|Location||Hollis, New Hampshire|
|Primary outflows||Pennichuck Brook|
|Basin countries||United States|
|Max. length||0.5 mi (0.80 km)|
|Max. width||0.2 mi (0.32 km)|
|Surface area||39 acres (16 ha)|
|Average depth||9 ft (2.7 m)|
|Max. depth||24 ft (7.3 m)|
|Surface elevation||274 ft (84 m)|
Silver Lake, formerly known as Long Pond, is a small lake in the town of Hollis, New Hampshire, United States. The lake was formerly surrounded by summer vacation cottages and camps, but most of these buildings have now been converted for use as year-round homes. Silver Lake State Park occupies the northern end of the lakeshore.

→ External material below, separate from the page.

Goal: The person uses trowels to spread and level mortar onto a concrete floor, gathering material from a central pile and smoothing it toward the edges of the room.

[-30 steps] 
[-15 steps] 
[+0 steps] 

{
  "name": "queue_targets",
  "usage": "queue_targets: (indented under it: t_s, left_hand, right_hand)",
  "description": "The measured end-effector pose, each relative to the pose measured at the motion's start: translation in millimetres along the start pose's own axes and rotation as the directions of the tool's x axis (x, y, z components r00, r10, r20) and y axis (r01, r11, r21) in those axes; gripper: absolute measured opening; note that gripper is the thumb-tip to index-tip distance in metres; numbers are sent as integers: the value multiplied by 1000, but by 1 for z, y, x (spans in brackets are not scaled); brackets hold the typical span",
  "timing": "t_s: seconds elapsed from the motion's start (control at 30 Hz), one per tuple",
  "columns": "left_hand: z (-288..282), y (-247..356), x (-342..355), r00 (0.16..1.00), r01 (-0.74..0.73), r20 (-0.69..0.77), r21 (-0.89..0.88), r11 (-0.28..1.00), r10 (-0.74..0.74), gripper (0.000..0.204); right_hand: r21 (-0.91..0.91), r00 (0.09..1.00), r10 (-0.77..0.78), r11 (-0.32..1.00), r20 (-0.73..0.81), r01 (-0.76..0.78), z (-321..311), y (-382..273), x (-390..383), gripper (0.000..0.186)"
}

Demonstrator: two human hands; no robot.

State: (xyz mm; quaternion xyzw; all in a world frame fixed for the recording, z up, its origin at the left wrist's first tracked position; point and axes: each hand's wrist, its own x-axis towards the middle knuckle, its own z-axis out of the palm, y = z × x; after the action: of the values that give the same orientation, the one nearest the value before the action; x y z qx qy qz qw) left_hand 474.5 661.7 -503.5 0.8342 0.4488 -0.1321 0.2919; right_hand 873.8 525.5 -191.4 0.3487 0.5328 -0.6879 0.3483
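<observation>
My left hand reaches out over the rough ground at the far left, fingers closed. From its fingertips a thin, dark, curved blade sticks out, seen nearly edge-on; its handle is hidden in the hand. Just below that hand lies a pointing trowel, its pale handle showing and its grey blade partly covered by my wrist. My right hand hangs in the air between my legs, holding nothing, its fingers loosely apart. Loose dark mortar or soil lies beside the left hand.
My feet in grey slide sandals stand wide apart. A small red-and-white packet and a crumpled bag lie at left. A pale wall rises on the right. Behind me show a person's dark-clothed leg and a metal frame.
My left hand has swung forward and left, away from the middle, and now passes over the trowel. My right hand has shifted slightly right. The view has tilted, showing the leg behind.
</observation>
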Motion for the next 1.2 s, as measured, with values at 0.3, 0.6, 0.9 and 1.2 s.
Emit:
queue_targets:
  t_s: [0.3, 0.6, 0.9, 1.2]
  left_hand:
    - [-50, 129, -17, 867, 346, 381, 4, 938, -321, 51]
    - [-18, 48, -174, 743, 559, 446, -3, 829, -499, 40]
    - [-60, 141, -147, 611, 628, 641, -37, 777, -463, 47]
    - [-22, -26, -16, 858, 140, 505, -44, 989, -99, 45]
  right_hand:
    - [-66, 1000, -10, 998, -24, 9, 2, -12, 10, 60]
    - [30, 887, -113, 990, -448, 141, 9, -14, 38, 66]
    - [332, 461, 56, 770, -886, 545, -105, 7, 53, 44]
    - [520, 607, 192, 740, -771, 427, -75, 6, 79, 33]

The lake is located on NH Route 122, north of the Hollis traffic light. The lake at its deepest is 24 feet (7.3 m) deep, and there is a deep channel running down the middle of the lake that ranges from 16 to 28 feet (4.9 to 8.5 m) at the deepest. Fish species include largemouth bass, yellow perch, sunfish, pickerel, hornpout/catfish, and a few very large common carp. The lake's depth and continual supply of cold, clean water from below can support both rainbow and brown trout.
The lake has many natural springs that provide fresh, clean water, and the small dam at the north end of the lake near the state park controls the level and output. The output flows under NH 122 and goes into Dunklee Pond which then outflows to Pennichuck Brook, a tributary of the Merrimack River.
The lake has no public boat launch, although parking at the state park can allow carry-in boats, sailboats, kayaks and other small boats. The lake has restricted hours that allow for boats to go above 10 miles per hour (16 km/h), but has no horsepower limit.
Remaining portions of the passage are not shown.